There are some significant gaps to be filled and connections to be enabled across the pan-European landscape of infrastructures in Health & Food. There is a need for a pan-EU approach on food and nutrition as well as in sustainable agriculture and bio-economy, building a natural link between the two complex medical and agriculture fields. Gaps can be identified at many levels and in order to complete the landscape, it will also be important to connect infrastructure efforts within Health & Food and with other domains. Significant innovations and new developments often occur at the boundaries of research areas, and Health & Food Strategic RIs have already established effective connections between them and across other ESFRI domains. As the landscape keeps evolving, new connections will and need to be made; ESFRI Landmarks and Projects in all domains have a key role to play as a driver in promoting and facilitating effective and fruitful connections, as well as in supporting the ERA.

These new connections need to be pursued to maximise current efforts by ESFRI RIs and build on the technical and thematic knowledge gained in ESFRI Clusters, to deliver new knowledge and new services, and enhanced socio-economic impact. Different levels of integration and connections will continue to build the infrastructure landscape in the Health & Food sector, towards true interdisciplinarity and convergence (see Figure 5).

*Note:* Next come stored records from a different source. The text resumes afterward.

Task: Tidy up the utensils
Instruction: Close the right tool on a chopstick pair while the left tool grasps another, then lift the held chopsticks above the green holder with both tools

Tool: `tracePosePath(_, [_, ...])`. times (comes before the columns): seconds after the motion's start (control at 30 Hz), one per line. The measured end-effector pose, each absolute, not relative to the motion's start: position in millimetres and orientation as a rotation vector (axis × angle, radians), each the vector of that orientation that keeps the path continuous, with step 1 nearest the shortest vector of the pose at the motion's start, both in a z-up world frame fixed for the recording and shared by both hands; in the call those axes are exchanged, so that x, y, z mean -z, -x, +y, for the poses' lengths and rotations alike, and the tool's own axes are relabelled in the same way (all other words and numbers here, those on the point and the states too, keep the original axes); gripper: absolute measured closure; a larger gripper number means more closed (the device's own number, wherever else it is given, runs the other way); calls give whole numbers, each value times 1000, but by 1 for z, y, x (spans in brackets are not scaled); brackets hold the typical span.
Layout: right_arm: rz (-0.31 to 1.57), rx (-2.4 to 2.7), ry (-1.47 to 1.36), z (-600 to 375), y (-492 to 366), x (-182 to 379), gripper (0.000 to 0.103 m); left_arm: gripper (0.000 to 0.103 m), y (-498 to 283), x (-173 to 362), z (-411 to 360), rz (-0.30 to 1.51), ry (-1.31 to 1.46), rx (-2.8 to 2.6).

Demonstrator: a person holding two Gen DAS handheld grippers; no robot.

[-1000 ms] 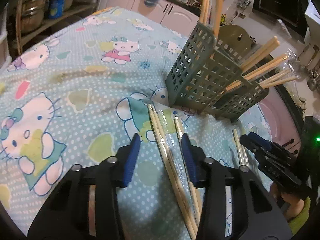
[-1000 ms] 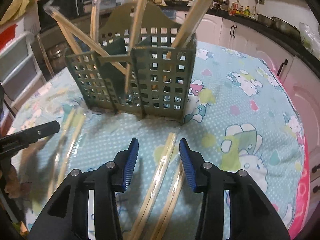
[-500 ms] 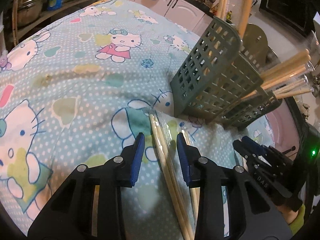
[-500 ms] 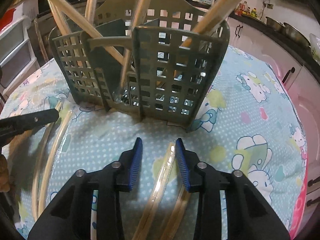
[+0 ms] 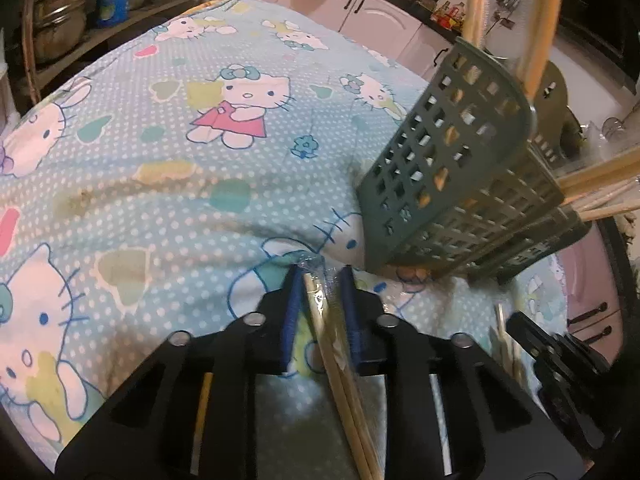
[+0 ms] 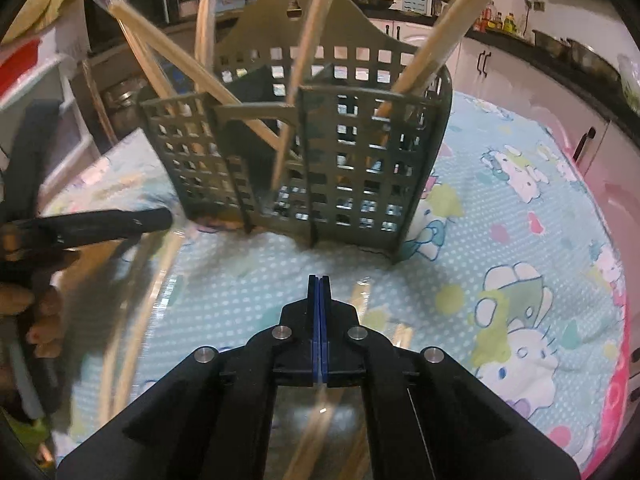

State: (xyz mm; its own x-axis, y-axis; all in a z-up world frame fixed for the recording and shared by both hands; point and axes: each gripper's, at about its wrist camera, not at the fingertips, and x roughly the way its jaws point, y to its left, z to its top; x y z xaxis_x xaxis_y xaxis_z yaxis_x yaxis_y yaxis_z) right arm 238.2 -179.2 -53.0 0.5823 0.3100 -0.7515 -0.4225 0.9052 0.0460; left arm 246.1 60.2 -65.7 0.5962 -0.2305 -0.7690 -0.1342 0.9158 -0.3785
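A grey-green slotted utensil holder (image 5: 456, 184) (image 6: 320, 152) stands on the Hello Kitty cloth with several wrapped chopstick pairs leaning in it. My left gripper (image 5: 322, 284) sits low on the cloth, its blue pads partly closed around a wrapped chopstick pair (image 5: 340, 364), with small gaps still showing. My right gripper (image 6: 319, 292) has its pads pressed together in front of the holder; wrapped chopsticks (image 6: 360, 300) lie under and beside it, and whether it pinches the wrapper is unclear.
More wrapped chopsticks (image 6: 160, 276) lie on the cloth at the left of the right wrist view, under the other gripper (image 6: 92, 224). Kitchen cabinets (image 5: 360, 4) and a counter stand behind. The pink table edge (image 6: 616, 360) runs along the right.
Both grippers moved forward and down toward the holder. The left jaws narrowed around a chopstick pair. The right jaws closed fully.
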Motion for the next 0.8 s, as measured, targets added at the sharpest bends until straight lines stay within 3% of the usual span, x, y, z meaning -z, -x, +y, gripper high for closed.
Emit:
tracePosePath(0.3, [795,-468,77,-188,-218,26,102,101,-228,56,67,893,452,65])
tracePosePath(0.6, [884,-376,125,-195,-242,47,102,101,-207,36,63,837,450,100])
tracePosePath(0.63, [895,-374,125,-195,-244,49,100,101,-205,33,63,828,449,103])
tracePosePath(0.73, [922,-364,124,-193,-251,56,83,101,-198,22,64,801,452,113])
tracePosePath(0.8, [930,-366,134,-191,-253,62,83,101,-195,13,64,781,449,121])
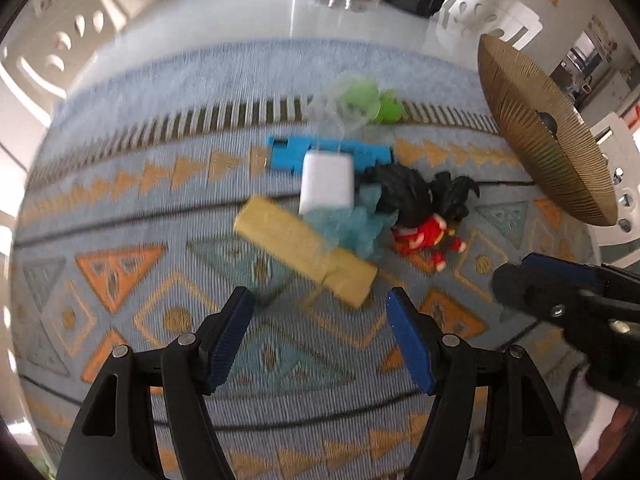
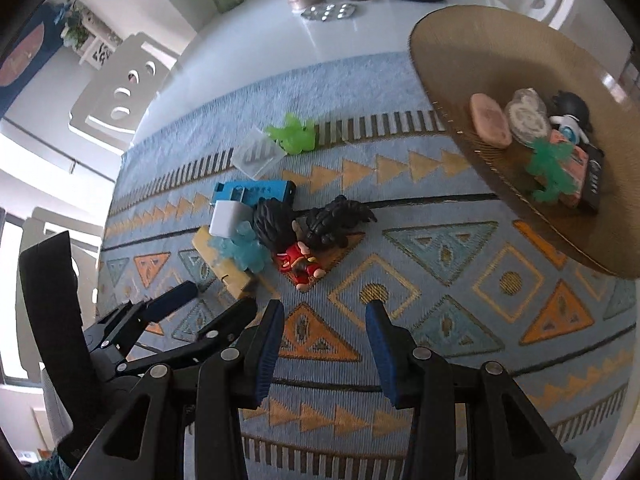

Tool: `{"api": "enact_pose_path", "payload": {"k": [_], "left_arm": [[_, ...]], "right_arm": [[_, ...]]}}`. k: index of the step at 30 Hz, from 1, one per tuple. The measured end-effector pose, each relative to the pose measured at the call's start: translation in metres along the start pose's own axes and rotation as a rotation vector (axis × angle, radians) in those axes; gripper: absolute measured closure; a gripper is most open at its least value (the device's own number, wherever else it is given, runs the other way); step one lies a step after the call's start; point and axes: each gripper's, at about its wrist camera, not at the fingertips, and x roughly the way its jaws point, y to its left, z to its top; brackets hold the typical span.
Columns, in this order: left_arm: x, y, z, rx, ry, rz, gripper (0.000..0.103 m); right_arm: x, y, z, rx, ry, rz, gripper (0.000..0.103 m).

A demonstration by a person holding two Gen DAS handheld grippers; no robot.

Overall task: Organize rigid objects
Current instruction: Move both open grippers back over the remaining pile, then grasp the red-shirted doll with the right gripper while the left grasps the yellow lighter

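Left gripper point(image 1: 320, 300): your fingers point(image 1: 234, 332) stand apart, holding nothing.
Yellow box point(image 1: 304, 250): on the mat point(image 1: 160, 208), just ahead of those fingers.
White block point(image 1: 326, 180): beyond the box (slightly blurred).
Right gripper point(image 2: 325, 312): fingers released, bare mat between them.
Tray point(image 2: 480, 64): ahead, to their right.

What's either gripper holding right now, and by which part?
Nothing. The left gripper and right gripper are both open, fingers empty above the rug.
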Motion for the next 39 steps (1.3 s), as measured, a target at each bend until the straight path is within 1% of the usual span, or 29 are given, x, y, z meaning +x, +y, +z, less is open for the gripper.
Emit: {"api": "enact_pose_path", "payload": {"k": [3, 5, 7, 8, 9, 13, 15, 16, 18, 19, 22, 24, 25, 26, 29, 32, 36, 39], "left_arm": [[0.002, -0.007, -0.001, 0.039, -0.012, 0.035, 0.036], [0.001, -0.004, -0.001, 0.035, -0.019, 0.033, 0.036], [-0.002, 0.004, -0.003, 0.007, -0.016, 0.026, 0.036], [-0.005, 0.012, -0.004, -0.009, -0.02, 0.011, 0.036], [-0.008, 0.022, -0.007, -0.028, -0.006, 0.015, 0.036], [-0.019, 0.055, -0.017, -0.075, 0.003, 0.007, 0.036], [-0.022, 0.069, -0.023, -0.083, 0.011, 0.049, 0.036], [-0.022, 0.073, -0.022, -0.083, 0.012, 0.054, 0.036], [-0.027, 0.08, -0.024, -0.099, 0.021, 0.043, 0.036], [-0.029, 0.083, -0.024, -0.113, 0.029, 0.021, 0.036], [-0.034, 0.084, -0.025, -0.143, 0.023, -0.043, 0.036], [-0.033, 0.075, -0.023, -0.116, 0.023, -0.051, 0.036], [-0.03, 0.067, -0.023, -0.09, 0.03, -0.047, 0.036], [-0.027, 0.064, -0.021, -0.069, 0.028, -0.034, 0.036], [-0.025, 0.05, -0.016, -0.024, 0.01, -0.002, 0.036], [-0.021, 0.049, -0.009, -0.02, 0.004, 0.005, 0.036], [-0.022, 0.051, -0.009, -0.006, 0.001, 0.016, 0.034], [-0.023, 0.061, -0.008, -0.046, 0.014, 0.015, 0.036]], "right_arm": [[0.01, 0.001, 0.003, -0.011, 0.014, -0.01, 0.062], [0.015, 0.002, 0.006, -0.017, 0.022, -0.014, 0.062], [0.019, 0.004, 0.009, -0.028, 0.026, -0.011, 0.062], [0.021, 0.006, 0.01, -0.035, 0.027, -0.009, 0.062], [0.023, 0.008, 0.011, -0.039, 0.027, -0.005, 0.062], [0.032, 0.016, 0.016, -0.059, 0.028, 0.0, 0.062], [0.036, 0.018, 0.019, -0.062, 0.027, -0.002, 0.062], [0.038, 0.02, 0.021, -0.06, 0.026, -0.005, 0.062], [0.042, 0.023, 0.023, -0.059, 0.03, -0.008, 0.062], [0.045, 0.025, 0.025, -0.064, 0.03, -0.007, 0.062], [0.048, 0.029, 0.025, -0.082, 0.023, -0.04, 0.062], [0.051, 0.03, 0.024, -0.084, 0.025, -0.05, 0.062], [0.051, 0.031, 0.023, -0.087, 0.022, -0.056, 0.066], [0.05, 0.031, 0.023, -0.095, 0.015, -0.066, 0.072], [0.049, 0.032, 0.021, -0.111, 0.009, -0.069, 0.075], [0.046, 0.031, 0.019, -0.114, -0.005, -0.058, 0.079], [0.041, 0.029, 0.015, -0.114, -0.016, -0.035, 0.082], [0.039, 0.024, 0.01, -0.103, -0.01, -0.022, 0.083]]}}
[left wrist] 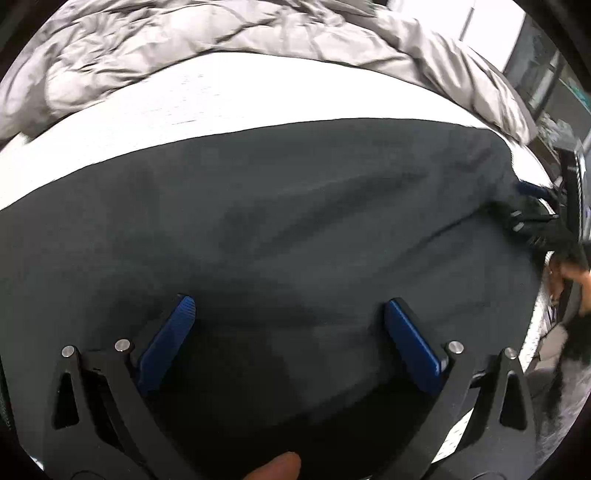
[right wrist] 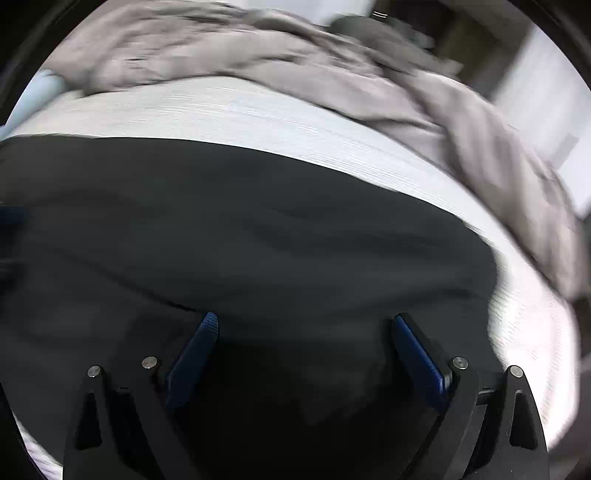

Figure 5. Interdisciplinary clusters - new connections in the ESFRI RIs landscape

Boundary areas have the potential to provide a new level of integration and organisation. It is proposed that boundary areas can lead to the formation of Interdisciplinary Clusters in order to realize the added value of RIs being connected not only to new RIs but also to other relevant initiatives. Interactions with stakeholders like the healthcare and agri-food sectors and industry will benefit from those formations. This is important in order to continue building the ERA, capitalising on the generated knowledge and translating these into the benefits for society.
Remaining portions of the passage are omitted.